-- EXERCISE PROMPT --
Exactly the lines starting at the line containing "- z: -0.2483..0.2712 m" and ending at the line containing "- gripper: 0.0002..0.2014" are to be written out from the listing below, both included.

-- RECORDS TO USE --
#####

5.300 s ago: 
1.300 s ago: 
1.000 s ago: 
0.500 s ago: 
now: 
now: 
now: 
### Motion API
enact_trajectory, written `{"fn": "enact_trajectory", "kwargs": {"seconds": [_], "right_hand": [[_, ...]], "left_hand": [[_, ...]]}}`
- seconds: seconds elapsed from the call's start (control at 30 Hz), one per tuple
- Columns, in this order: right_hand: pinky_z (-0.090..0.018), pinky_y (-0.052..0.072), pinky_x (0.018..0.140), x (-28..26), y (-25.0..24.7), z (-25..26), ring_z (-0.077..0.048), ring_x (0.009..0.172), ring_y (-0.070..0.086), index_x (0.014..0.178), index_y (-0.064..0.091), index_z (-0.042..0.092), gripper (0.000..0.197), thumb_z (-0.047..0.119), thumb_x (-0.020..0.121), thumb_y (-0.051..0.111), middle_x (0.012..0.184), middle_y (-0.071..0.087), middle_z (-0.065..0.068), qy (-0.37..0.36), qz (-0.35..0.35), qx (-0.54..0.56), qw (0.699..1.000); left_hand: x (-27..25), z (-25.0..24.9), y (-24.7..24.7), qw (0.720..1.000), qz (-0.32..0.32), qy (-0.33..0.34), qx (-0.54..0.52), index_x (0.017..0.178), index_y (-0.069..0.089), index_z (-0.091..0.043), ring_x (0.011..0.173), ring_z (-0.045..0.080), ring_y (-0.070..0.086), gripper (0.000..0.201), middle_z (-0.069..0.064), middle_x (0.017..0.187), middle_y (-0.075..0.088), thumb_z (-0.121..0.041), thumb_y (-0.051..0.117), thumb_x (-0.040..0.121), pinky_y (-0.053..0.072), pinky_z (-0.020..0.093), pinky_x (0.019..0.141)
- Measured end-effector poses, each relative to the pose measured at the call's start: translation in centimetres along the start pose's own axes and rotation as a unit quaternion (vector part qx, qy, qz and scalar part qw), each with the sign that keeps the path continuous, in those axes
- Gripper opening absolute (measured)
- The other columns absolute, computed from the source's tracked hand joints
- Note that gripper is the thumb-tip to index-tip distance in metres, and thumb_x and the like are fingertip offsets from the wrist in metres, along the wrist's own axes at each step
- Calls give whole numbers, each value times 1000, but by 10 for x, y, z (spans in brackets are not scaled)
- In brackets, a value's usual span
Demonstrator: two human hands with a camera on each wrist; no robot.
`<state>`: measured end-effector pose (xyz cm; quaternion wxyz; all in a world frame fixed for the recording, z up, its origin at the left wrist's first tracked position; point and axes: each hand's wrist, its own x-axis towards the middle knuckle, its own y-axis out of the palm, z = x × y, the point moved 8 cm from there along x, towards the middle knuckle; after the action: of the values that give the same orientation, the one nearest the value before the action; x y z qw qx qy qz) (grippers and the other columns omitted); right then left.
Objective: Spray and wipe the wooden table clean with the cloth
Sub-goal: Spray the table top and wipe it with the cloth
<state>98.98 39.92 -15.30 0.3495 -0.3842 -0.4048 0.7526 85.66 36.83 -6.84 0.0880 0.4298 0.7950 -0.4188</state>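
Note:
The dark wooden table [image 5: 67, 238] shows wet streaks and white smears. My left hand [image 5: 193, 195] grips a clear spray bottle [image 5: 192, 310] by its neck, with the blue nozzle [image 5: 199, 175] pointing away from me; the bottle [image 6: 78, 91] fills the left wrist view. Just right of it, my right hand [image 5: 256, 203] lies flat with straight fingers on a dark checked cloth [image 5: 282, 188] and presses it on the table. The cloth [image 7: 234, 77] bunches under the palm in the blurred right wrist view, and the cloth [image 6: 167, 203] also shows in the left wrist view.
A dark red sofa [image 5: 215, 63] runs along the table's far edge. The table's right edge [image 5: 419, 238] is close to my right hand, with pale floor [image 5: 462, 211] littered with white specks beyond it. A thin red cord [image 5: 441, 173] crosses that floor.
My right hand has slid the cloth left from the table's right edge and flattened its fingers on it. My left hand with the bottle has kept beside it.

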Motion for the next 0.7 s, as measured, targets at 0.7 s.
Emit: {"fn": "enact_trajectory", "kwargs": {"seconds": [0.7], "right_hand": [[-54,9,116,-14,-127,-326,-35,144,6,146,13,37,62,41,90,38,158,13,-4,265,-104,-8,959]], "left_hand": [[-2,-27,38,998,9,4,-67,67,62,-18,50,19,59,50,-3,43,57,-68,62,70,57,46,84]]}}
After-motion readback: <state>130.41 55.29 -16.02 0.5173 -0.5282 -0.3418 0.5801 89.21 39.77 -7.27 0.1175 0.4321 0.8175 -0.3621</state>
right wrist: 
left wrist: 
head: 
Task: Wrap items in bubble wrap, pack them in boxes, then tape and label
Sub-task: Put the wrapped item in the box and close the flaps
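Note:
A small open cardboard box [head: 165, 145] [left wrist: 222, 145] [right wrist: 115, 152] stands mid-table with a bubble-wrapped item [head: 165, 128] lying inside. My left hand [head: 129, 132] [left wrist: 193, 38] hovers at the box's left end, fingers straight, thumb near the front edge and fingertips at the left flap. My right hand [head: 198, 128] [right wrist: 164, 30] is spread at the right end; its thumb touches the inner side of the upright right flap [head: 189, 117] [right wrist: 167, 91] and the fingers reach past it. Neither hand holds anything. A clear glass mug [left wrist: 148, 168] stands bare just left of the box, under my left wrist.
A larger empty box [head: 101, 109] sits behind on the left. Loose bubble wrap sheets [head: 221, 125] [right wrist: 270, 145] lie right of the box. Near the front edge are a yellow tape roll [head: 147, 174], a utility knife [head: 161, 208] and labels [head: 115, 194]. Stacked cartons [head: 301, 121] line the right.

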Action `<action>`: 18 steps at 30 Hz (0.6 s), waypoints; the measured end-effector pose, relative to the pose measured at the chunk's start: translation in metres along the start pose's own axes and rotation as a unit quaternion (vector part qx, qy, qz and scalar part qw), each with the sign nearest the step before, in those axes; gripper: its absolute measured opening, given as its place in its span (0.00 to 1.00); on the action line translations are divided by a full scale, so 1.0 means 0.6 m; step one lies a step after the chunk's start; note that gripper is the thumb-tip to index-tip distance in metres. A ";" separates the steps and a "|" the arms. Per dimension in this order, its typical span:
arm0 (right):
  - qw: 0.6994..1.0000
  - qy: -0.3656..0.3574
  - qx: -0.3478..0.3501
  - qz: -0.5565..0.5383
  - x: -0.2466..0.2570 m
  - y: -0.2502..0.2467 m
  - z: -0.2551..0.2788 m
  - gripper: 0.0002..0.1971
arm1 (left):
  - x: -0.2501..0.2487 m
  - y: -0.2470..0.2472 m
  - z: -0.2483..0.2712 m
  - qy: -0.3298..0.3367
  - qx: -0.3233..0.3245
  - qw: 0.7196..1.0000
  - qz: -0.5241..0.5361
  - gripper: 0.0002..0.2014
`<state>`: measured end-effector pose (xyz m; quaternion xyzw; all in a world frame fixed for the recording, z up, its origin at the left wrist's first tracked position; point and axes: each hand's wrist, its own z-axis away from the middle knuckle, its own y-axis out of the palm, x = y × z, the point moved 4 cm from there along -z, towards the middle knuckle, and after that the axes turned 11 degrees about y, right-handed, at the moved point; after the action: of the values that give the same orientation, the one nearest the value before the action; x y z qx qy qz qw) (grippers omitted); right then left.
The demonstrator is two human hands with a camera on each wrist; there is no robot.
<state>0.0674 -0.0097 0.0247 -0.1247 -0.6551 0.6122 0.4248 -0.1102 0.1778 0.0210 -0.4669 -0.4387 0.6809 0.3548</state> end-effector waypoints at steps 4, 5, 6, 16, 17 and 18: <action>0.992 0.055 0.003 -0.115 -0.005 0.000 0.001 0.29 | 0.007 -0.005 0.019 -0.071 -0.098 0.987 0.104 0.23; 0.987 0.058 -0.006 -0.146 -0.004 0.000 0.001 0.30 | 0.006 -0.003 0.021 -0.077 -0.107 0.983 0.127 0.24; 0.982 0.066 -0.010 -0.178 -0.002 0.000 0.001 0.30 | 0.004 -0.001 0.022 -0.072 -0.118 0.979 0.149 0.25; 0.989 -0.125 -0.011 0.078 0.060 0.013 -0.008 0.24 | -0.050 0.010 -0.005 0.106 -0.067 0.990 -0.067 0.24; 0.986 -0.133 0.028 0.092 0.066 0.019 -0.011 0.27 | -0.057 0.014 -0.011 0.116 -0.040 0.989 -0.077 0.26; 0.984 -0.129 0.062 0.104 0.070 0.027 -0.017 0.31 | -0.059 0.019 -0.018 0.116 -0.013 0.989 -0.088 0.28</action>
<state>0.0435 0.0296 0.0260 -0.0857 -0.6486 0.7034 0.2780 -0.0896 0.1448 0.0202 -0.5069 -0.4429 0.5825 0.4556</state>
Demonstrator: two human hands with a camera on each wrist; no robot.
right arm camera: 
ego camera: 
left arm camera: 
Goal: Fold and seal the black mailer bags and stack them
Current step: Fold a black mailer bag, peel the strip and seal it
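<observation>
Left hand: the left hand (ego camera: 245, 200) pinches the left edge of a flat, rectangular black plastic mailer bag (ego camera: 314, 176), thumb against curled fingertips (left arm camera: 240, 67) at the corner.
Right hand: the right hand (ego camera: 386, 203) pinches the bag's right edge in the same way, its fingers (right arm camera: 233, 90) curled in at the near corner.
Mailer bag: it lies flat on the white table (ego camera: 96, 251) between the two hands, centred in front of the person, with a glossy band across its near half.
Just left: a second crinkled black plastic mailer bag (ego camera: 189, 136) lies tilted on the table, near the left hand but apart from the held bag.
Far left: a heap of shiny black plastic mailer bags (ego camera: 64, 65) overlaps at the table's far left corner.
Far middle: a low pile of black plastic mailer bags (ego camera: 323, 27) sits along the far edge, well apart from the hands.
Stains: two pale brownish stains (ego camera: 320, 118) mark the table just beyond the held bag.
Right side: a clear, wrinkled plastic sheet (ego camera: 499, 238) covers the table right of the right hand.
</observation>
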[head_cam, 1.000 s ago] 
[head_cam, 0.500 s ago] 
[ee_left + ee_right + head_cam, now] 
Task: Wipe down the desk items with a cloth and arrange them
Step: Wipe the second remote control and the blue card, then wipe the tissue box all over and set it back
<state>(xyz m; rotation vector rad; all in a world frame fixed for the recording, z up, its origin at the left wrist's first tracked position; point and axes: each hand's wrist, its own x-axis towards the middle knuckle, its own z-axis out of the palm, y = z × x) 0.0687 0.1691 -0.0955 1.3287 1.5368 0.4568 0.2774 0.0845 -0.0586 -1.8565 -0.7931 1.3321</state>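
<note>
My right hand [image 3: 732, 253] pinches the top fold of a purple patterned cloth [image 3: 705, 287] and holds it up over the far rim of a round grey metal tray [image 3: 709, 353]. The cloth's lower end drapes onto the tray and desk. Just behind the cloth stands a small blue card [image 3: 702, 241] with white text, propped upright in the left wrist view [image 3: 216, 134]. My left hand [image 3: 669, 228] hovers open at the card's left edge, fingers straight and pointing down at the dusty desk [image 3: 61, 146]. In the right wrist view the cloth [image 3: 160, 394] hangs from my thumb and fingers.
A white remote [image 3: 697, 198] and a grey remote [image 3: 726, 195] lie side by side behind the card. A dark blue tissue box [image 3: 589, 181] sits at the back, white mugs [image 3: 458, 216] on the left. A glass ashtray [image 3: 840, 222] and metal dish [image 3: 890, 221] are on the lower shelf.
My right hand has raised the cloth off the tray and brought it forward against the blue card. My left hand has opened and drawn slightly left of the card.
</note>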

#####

-- SOLVED EXERCISE --
  - z: -0.2483..0.2712 m
  - qy: -0.3298..0.3367
  - qx: -0.3233..0.3245
  - qw: 0.7196..1.0000
  - qz: -0.5241..0.5361
  - gripper: 0.0002..0.2014

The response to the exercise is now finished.